It is so common to find ourselves in a position of a ‘people-pleaser’. From this place, we tend to put other people and their needs before ourselves.
Just for clarity, this is quite different from helping each other out and being supportive. We can all do that successfully.
Always saying ‘yes’
For some, saying “yes” is a habit – for others it’s almost an addiction that makes them feel like they need to be needed. This can heighten their sense importance make them feel and like they’re making a real contribution to someone else’s life.
Typically, the intense need to please and care for others is often deeply rooted in a fear of rejection … “If I don’t do everything I can to make this person happy they might leave or stop caring for me.”
There can be a tendency to become overly nice and completely submissive to others’ requests in order to make them happy. People-pleasers yearn for outside validation. Their personal feeling of security and self-confidence is based on getting the approval of others.

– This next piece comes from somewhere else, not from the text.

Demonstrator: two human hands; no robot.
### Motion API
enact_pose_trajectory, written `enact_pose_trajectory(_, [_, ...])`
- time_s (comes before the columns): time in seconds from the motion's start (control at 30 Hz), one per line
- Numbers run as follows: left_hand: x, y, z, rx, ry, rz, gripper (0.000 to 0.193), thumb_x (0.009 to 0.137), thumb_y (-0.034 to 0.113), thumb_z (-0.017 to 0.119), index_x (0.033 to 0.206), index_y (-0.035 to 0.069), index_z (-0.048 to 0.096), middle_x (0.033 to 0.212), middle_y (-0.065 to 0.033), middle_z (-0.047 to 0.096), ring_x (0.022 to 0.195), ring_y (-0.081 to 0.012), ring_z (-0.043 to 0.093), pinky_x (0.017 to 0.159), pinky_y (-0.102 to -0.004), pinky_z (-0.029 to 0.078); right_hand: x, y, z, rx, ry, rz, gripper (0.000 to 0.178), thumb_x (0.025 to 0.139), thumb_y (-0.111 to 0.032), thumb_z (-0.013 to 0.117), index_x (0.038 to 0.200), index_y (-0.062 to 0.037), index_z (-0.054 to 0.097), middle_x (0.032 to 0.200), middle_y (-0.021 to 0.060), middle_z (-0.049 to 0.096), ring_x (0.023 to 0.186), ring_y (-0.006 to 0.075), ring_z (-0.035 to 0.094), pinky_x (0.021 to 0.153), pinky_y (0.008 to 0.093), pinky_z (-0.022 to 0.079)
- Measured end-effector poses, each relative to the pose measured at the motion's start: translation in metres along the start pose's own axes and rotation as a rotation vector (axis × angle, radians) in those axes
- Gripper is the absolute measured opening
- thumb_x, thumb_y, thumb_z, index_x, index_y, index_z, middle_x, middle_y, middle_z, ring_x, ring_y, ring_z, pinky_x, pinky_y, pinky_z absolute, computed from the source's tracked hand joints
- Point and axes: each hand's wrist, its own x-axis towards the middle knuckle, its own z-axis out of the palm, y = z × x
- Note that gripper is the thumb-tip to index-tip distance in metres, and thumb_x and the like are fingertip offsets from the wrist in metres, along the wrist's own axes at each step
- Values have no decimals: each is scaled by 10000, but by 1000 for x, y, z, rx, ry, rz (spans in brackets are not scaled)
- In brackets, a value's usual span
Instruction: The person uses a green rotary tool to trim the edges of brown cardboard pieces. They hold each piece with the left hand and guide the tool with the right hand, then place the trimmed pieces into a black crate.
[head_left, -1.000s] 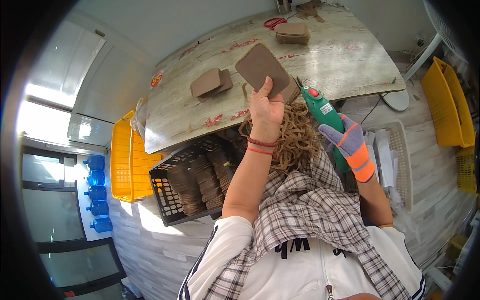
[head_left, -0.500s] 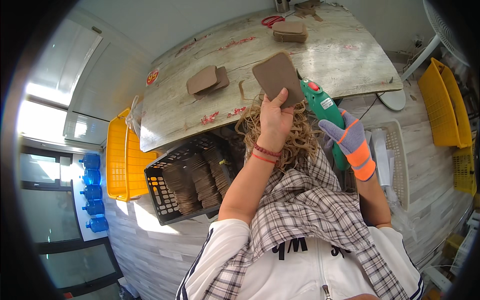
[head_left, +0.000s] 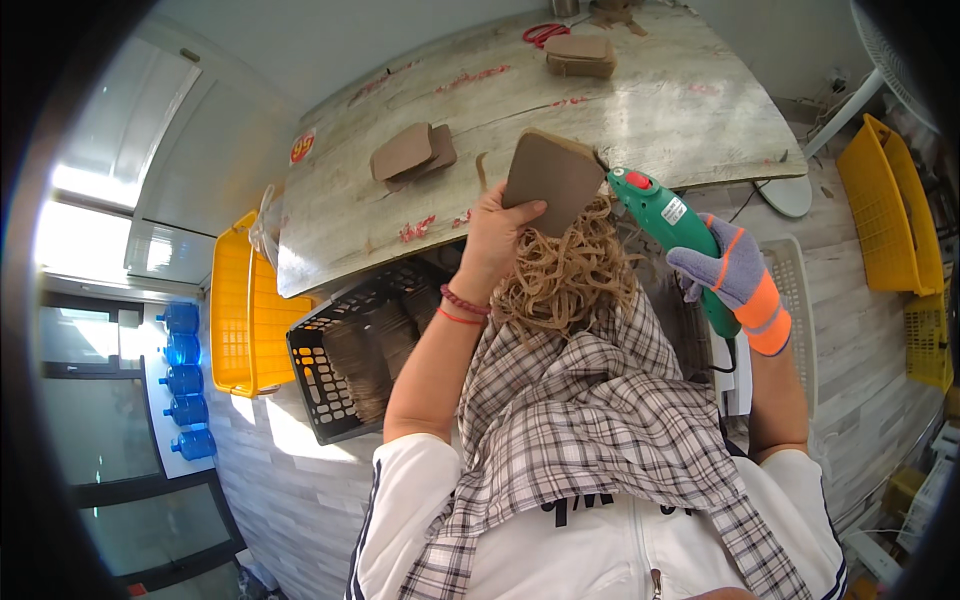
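Your bare left hand (head_left: pixel 497 232) is pinching a brown rounded pad (head_left: pixel 552 184) by its left side, thumb lying across the upper face, while your gloved right hand (head_left: pixel 735 272) is wrapping around a green handheld power tool (head_left: pixel 660 212). The pad is hovering around the worktop's (head_left: pixel 650 120) front edge, and the tool's tip is pointing at its right corner — whether they are touching, you cannot tell from here.

Below the pad, a heap of tan strips (head_left: pixel 570 285) is resting on your plaid apron (head_left: pixel 590 430). Near the worktop's front left corner, a black crate (head_left: pixel 318 385) is holding rows of stacked brown pieces (head_left: pixel 352 355). Farther left, a yellow basket (head_left: pixel 224 330) is standing with a clear plastic bag (head_left: pixel 264 232) hanging at its rim. To your right, a pale basket (head_left: pixel 803 310) is sitting partly behind your arm — its contents mostly hidden.

On the worktop, a few brown pads (head_left: pixel 403 153) are lying toward the left edge, and a stack (head_left: pixel 580 56) is sitting near the back edge, beside red-handled scissors (head_left: pixel 543 36).
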Motion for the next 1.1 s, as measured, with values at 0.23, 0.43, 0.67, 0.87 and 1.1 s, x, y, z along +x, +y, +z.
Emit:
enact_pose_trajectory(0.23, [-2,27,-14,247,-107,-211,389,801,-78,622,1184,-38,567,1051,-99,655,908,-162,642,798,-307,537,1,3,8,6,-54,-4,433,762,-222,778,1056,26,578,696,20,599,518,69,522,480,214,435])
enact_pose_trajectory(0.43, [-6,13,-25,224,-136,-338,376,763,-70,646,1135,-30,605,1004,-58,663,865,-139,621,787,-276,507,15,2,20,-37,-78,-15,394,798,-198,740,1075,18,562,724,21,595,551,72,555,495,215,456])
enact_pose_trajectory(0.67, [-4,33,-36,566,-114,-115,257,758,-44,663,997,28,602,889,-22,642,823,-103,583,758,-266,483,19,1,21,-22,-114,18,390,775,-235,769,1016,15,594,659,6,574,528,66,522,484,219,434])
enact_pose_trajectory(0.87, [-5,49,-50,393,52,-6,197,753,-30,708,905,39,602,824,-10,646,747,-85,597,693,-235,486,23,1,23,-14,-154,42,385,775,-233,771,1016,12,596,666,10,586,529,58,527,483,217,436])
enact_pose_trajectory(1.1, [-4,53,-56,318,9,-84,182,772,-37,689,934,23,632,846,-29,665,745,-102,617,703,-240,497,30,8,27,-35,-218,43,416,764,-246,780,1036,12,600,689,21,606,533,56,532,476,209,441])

People pleasers are usually at serious risk of burnout and exhaustion. Their sleep can be effected, their own self care can be neglected, with intense feelings of anxiety and getting upset all based on the huge pressure they have put themselves under.
Fear and resentment
When we are desperately trying to please others, we are rarely pleasing ourselves. Often we have our own ideas and hopes and ultimately we will feel disappointed, frustrated or exhausted.
We can often feel like we are unable to say no or express our own needs for fear of the repercussion. While pleasing others does feel like we are gaining, the reality is it will result in a lack of fulfilment and satisfaction, which subsequently can build up as resentment.

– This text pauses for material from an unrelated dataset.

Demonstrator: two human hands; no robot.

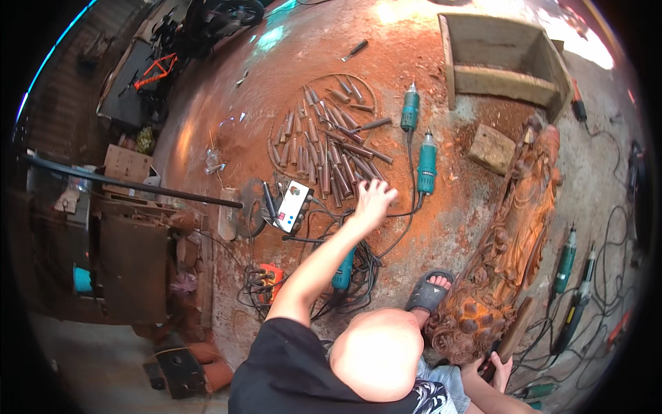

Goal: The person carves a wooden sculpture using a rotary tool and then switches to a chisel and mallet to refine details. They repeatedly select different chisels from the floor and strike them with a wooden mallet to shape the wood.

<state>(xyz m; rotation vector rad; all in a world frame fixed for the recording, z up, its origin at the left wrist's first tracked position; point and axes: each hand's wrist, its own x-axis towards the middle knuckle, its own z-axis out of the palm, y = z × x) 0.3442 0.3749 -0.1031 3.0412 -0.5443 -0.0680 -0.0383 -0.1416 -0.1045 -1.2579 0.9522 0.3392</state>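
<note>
At far left, a blue cup [82, 279] hides its contents. Mid-floor [441, 234] lie chisels [325, 172], likely stiff, weighty, sharp, best taken by the handles; my left hand [374, 202], fingers parted, seemingly empty, is at their near ends. My right hand's [501, 371] grip, beside the carved figure [514, 228], I cannot tell. Beyond stands an open wooden box [507, 77], contents unclear.

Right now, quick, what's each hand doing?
Left hand: open, looks empty, near the chisels.
Right hand: seems closed on a dark thing; can't tell what.
</note>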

It can be like a vicious circle; we need to feel loved, we adapt ourselves to try to make the person like us and then we become unfulfilled. Then we start all over again.

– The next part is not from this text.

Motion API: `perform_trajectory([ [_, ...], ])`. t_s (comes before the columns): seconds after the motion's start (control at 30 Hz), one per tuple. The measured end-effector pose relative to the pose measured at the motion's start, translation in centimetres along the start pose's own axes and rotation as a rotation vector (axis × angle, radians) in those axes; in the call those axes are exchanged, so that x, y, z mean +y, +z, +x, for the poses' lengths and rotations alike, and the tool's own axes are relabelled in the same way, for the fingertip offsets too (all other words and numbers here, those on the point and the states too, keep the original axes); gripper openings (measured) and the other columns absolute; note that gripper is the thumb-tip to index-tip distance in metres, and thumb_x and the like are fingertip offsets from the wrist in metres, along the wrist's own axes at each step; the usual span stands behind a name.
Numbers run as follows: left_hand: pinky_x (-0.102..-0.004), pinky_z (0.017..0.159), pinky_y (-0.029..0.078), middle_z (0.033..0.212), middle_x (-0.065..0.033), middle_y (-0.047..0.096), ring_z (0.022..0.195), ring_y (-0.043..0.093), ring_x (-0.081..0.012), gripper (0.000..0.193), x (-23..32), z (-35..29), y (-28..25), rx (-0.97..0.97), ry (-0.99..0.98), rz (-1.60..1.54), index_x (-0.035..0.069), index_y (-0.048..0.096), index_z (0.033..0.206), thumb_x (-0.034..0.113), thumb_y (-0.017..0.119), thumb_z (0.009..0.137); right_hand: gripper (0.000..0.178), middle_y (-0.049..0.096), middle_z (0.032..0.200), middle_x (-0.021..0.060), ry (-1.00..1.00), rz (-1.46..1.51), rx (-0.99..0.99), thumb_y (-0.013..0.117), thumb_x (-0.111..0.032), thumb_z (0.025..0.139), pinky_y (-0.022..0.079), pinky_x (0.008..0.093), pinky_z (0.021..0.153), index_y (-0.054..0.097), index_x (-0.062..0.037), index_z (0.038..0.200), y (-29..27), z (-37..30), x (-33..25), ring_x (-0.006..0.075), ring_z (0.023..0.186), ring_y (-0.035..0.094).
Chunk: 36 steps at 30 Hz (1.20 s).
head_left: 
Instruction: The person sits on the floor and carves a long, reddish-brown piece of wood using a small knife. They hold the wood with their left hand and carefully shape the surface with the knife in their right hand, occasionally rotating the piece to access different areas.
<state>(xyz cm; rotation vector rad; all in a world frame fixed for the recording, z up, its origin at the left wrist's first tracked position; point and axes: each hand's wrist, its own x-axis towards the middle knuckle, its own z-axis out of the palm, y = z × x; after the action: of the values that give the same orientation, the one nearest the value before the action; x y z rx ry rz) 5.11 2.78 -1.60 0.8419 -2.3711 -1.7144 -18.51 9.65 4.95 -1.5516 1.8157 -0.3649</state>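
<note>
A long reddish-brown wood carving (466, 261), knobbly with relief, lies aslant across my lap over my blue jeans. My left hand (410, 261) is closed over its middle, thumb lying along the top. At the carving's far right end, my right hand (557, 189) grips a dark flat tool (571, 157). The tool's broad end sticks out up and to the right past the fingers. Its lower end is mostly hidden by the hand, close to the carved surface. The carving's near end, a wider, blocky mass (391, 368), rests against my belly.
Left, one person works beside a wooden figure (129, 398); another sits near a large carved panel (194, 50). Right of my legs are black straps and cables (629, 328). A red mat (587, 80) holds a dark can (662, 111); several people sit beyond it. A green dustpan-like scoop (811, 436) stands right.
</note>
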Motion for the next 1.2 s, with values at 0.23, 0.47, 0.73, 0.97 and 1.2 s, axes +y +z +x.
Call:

There are a number of things you can do to change this mindset:
- Realising that you have a choice
- Learning to say ‘no’ or ‘not right now’ setting a realistic timescale
- Set your own boundaries and priorities
- When someone asks you a favour, stop and check in with yourself, ‘can I do this right now?’
- Check whether you are being used or manipulated
- Be more assertive
If we fuel our journey on the demands of others we will run out on petrol.
Happy and fulfilled
When we are able to check our own boundaries and be assertive with ourselves and others, then we start to feel unfulfilled and happier in our own lives.
To be successful, we need to be able to look after ourselves first rather than at someone else’s beck and call.
This can be in any kind of relationship, friendships, family or business relationships and most definitely in intimate ones. When we take more control of what is right for us then we can have personal fulfilment and joy.